After locating the line with "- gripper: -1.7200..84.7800" in the data that follows, return it and every later line exactly, up to and including the line with "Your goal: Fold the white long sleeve".

==== GIVEN MATERIAL ====

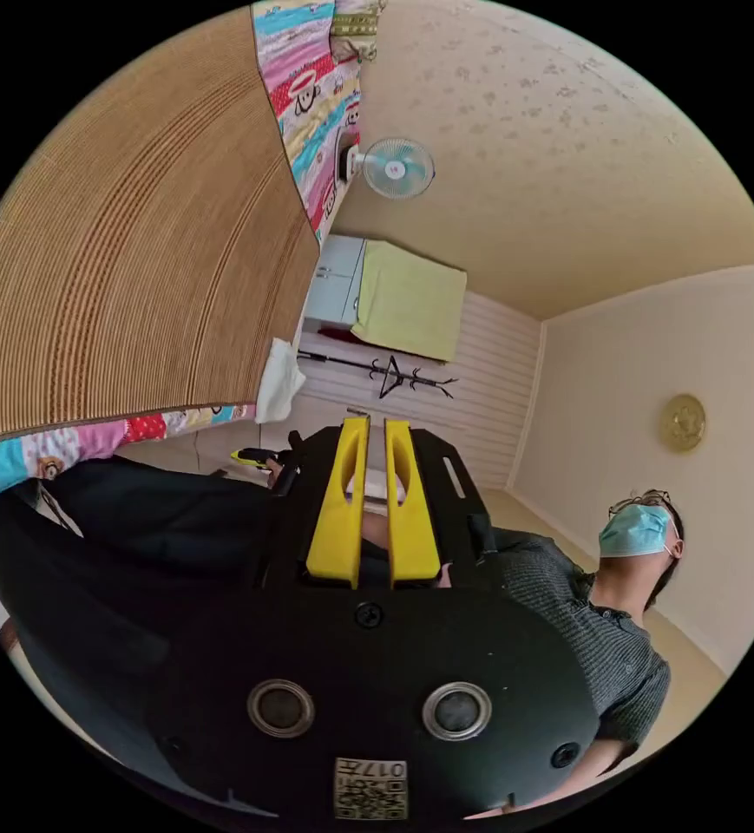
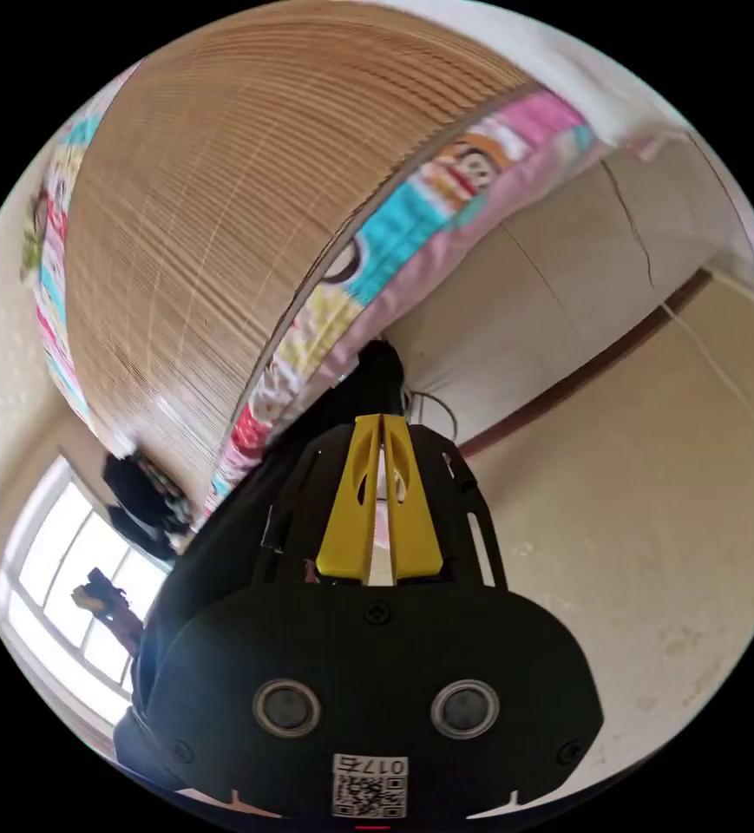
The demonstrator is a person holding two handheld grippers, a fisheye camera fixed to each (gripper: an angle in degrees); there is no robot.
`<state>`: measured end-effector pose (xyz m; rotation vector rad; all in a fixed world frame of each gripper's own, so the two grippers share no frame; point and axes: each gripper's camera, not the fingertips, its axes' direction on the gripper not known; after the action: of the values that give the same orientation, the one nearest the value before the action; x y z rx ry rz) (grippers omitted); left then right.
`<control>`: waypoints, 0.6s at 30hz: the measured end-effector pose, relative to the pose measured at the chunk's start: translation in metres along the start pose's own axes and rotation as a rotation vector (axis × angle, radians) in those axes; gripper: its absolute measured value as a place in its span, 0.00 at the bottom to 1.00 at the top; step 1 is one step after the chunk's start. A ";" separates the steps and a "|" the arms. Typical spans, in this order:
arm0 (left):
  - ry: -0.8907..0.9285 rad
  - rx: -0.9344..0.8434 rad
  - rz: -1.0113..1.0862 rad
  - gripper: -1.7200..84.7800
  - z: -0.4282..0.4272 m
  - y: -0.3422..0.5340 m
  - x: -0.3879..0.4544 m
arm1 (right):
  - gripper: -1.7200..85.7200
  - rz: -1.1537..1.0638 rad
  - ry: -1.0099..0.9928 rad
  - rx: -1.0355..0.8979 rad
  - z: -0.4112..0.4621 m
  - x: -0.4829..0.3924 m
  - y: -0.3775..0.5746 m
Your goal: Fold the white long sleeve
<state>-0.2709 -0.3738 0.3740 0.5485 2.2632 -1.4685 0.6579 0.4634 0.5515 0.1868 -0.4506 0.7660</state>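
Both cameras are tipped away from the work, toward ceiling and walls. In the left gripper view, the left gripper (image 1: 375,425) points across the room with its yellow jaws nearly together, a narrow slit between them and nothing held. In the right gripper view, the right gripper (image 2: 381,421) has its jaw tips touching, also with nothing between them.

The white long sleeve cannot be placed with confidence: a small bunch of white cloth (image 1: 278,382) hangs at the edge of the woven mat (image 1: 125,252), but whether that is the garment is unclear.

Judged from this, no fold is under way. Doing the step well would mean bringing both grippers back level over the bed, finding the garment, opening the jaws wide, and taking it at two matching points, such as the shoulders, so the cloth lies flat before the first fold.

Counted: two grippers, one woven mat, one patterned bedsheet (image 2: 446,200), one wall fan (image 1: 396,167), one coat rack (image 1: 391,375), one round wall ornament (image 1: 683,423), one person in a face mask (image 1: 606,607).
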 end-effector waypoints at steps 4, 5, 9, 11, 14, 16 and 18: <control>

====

__ANSWER TO THE PROBLEM__
  - gripper: -1.7200..84.7800
  - z: -0.4282..0.4272 m
  - y: -0.3422..0.5340 m
  - x: -0.3879..0.4544 m
arm1 (right):
  - gripper: -1.7200..85.7200
  - rz: -1.1537..1.0638 rad
  - ry: -1.0099..0.9928 rad
  - rx: -1.0355..0.8979 rad
  - z: -0.4112..0.4621 m
  - x: -0.4829..0.3924 m
  - y: -0.3775..0.5746 m
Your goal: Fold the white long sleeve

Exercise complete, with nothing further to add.